Também estabelece um aumento de 200 reais no Auxílio Brasil, para 600 reais, e irá zerar a fila de espera de entrada no programa, hoje de 1,6 milhão de famílias, além de aumentar o valor Auxílio Gás e criar um voucher para transportadores autônomos de carga. O Auxílio Gás passará a ter valor em dinheiro equivalente a 1 botijão de gás por bimestre, e não mais meio botijão.

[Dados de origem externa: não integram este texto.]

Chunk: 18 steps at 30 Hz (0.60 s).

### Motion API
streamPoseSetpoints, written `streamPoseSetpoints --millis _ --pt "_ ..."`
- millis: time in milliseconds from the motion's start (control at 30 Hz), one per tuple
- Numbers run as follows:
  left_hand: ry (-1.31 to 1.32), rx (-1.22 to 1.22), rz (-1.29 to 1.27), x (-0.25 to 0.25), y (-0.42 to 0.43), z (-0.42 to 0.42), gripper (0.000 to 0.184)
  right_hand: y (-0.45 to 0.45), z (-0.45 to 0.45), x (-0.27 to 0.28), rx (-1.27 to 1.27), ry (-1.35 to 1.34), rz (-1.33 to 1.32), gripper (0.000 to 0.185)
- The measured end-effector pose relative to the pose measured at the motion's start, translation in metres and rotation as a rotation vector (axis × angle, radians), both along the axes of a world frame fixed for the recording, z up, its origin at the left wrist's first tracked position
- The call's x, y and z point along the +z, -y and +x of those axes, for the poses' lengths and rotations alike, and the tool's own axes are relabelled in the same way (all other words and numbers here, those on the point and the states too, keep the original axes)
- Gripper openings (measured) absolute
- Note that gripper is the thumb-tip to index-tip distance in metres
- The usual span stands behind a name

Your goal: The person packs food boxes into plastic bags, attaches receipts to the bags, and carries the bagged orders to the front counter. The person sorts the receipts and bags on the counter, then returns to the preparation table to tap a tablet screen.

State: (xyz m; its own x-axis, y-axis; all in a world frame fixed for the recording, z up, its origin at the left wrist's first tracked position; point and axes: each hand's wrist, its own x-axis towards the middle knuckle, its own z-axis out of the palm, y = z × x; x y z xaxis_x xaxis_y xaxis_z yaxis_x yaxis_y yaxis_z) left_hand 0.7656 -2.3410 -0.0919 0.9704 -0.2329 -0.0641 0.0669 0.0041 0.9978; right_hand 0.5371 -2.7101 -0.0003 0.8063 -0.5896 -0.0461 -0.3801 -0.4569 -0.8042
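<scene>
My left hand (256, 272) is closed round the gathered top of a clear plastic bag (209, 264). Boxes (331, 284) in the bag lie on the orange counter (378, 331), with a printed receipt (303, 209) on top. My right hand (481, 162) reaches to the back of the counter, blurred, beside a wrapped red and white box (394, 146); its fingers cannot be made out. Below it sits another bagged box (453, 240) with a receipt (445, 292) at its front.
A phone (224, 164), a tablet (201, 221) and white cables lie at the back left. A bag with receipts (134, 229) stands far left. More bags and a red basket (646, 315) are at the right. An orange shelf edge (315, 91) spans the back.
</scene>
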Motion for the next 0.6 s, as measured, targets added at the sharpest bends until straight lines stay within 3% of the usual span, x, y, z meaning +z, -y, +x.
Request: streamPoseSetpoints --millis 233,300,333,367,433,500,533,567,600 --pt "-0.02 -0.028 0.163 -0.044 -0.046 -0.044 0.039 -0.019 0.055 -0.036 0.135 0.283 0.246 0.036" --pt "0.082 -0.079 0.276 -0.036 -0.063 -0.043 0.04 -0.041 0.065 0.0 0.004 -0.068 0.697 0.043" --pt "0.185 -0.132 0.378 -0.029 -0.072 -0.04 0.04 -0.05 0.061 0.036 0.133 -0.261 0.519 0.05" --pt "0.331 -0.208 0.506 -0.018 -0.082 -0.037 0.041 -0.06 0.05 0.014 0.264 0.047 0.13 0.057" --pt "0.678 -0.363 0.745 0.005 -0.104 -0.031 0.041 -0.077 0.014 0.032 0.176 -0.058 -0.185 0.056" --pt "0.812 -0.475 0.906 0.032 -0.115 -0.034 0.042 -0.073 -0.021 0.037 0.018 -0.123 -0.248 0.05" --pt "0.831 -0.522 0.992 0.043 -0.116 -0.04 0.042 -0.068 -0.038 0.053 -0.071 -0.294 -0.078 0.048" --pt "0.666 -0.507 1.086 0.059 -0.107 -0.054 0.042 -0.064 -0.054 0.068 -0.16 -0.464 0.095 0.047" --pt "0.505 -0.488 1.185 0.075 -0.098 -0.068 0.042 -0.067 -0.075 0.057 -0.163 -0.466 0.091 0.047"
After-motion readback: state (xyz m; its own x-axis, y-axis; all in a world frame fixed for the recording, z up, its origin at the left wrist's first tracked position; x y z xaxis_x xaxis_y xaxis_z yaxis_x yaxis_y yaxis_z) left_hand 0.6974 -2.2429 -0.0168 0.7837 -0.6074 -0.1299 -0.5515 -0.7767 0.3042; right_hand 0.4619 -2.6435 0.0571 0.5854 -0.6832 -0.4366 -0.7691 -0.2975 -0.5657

Segundo o relator, a ampliação dos benefícios já existentes tem amparo em jurisprudência favorável na Justiça Eleitoral.

Ele calcula um impacto total dos novos benefícios de 38,75 bilhões de reais. O valor é quase 9 bilhões de reais a mais que a proposta original do governo, que era de 29,6 bilhões de reais, e cerca de 5 bilhões a mais que a versão anterior.

As novas despesas contam com o aval do governo que, diante de uma arrecadação federal recorde, tem a expectativa de obter receitas extraordinárias decorrentes da privatização da Eletrobras, além de dividendos ao Tesouro devidos pelo Banco do Brasil e pela Caixa Econômica Federal.

A proposta tem sido alvo de críticas. Mesmo se declarando a favor da concessão e ampliação dos benefícios, alguns senadores apontam que a iniciativa foi adotada pelo governo do presidente Jair Bolsonaro de olho nas eleições de outubro, quando tentará a reeleição.

"A decretação do estado de emergência, a nosso ver, é incabível ", disse o líder da minoria no Senado, Jean Paul Prates (PT-RN), argumentando que a adoção de tal excepcionalidade não pode se dar de forma seletiva.

Bezerra nega o caráter eleitoreiro da PEC, garante que os efeitos da proposta ficarão circunscritos a valores do substitutivo e nega que ela consista em uma "porta aberta" para outras despesas.

Pacheco também afirmou que o Senado não chancelaria uma medida que consistisse em um "cheque em branco" do ponto de vista fiscal.

A nova versão da PEC abandonou a ideia original de que os Estados zerassem a tributação do ICMS sobre os combustíveis e o governo federal iria compensá-los por eventuais perdas de arrecadação nesse tributo.